▶ [TASK REQUIREMENTS]
Pick out the lines below that contain the string "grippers" and copy them all.

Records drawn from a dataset
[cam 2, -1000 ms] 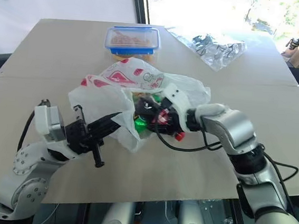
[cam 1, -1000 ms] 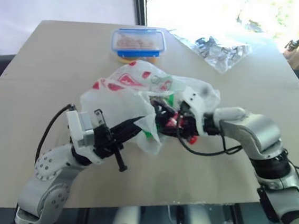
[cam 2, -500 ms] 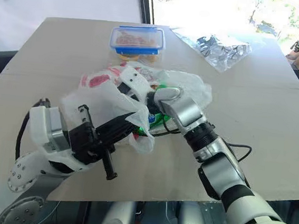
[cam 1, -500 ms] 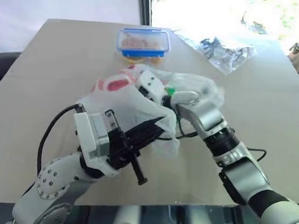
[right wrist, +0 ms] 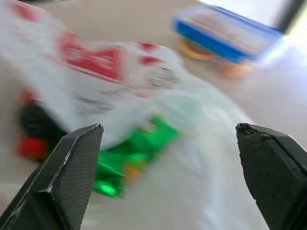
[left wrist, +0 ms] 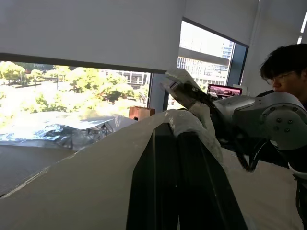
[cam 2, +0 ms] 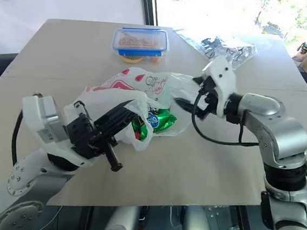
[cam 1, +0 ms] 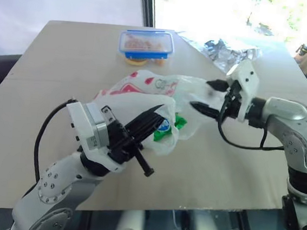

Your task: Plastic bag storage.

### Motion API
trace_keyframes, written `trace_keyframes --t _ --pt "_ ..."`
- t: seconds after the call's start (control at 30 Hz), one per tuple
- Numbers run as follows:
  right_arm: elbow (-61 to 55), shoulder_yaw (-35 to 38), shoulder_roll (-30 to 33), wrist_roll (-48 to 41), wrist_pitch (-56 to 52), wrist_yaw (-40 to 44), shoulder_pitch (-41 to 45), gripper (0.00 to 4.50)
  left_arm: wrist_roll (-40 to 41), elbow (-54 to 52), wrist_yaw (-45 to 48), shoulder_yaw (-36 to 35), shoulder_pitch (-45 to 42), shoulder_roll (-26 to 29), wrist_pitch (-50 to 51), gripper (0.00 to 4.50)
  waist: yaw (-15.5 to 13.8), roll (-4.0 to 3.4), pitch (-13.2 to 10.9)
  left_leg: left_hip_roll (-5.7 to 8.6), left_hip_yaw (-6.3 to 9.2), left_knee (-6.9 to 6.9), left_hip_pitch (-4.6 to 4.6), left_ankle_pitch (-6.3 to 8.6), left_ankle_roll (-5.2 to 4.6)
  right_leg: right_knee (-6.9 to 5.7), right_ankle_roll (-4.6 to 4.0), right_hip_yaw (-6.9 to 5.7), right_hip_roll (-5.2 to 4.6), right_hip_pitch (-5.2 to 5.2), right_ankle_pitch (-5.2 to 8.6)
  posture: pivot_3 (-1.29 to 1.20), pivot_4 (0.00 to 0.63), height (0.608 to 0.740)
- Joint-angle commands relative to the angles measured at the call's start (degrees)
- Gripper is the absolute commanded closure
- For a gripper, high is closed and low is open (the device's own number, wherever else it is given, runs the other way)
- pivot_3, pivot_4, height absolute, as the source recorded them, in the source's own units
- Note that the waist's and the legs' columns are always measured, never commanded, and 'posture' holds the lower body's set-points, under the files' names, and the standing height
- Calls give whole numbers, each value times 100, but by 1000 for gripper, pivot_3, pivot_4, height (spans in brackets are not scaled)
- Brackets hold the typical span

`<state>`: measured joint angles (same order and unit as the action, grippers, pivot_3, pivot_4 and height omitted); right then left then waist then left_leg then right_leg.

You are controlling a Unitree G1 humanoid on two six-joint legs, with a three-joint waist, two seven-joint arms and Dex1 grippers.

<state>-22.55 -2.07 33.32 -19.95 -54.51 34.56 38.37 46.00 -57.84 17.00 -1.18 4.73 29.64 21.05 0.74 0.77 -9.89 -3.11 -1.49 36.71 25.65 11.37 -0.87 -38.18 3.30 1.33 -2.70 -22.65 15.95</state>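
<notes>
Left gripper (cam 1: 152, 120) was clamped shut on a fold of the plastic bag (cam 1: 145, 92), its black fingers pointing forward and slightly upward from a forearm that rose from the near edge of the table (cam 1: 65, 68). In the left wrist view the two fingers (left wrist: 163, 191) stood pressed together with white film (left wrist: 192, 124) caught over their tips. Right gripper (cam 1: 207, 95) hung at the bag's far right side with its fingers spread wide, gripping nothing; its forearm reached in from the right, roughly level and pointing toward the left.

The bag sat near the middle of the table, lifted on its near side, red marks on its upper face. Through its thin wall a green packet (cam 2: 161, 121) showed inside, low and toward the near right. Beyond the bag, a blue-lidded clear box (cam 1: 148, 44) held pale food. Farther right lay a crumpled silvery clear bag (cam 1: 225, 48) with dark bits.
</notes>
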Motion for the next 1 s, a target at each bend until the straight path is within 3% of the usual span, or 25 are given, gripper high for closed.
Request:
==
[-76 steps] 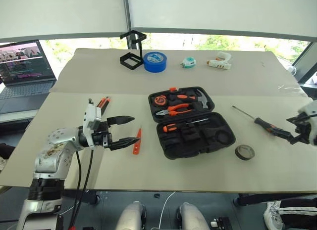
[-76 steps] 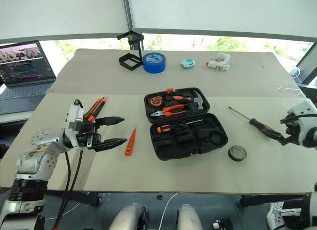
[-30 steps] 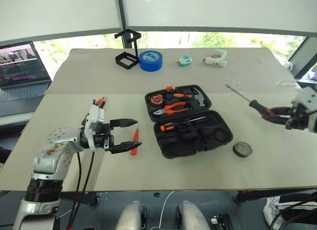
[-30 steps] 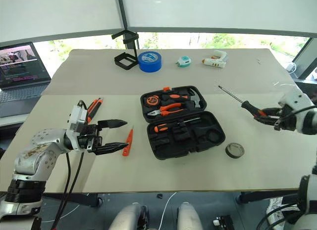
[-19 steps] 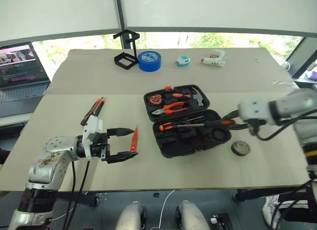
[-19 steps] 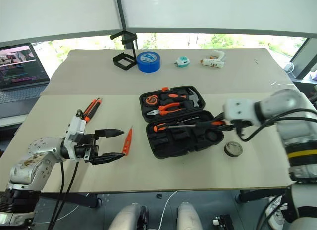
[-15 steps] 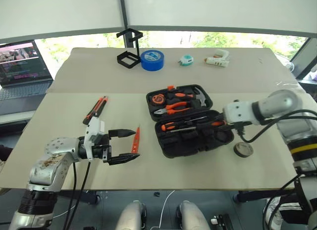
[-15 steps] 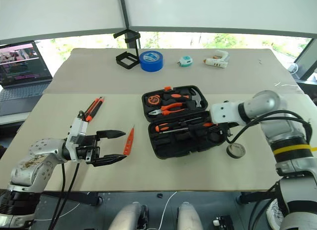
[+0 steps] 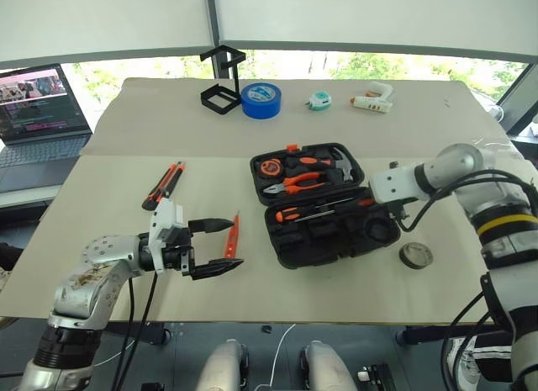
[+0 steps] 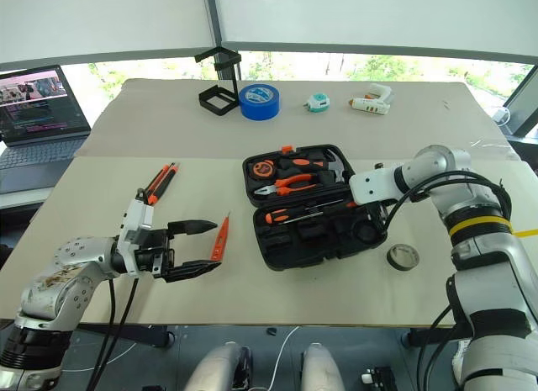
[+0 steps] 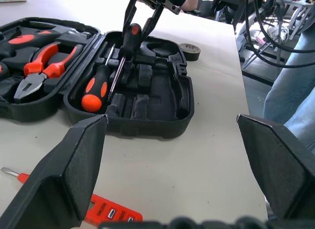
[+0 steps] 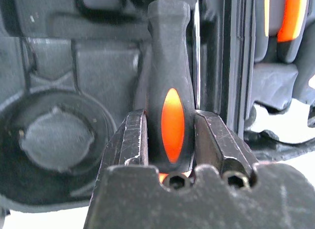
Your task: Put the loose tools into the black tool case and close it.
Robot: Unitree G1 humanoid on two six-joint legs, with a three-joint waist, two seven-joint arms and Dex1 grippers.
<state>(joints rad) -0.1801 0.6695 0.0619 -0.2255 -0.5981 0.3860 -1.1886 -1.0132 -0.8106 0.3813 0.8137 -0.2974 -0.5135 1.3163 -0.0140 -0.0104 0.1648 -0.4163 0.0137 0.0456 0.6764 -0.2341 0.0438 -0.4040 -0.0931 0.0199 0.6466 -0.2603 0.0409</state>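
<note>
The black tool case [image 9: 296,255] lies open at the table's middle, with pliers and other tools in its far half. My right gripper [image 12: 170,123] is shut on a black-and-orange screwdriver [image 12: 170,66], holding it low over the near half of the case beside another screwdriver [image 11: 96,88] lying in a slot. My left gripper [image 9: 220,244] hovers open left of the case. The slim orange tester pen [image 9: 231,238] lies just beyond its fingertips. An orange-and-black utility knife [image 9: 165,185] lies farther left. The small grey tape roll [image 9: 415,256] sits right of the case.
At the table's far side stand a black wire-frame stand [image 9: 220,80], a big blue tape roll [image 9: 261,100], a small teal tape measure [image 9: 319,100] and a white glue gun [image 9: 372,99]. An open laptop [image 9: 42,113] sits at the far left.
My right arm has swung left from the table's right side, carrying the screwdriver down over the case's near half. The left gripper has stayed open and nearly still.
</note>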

▶ [EXERCISE OUTPUT]
`<state>`: measured joint angles (same order and unit as the action, grippers, pivot_3, pivot_4 and height omitted); right then left then waist then left_leg then right_leg.
You are controlling a Unitree G1 humanoid on two six-joint legs, with a three-joint waist, two seven-joint arms and Dex1 grippers.
Robot: Unitree G1 humanoid on two six-joint legs, with a three-joint waist, two seven-joint arms and Dex1 grippers.

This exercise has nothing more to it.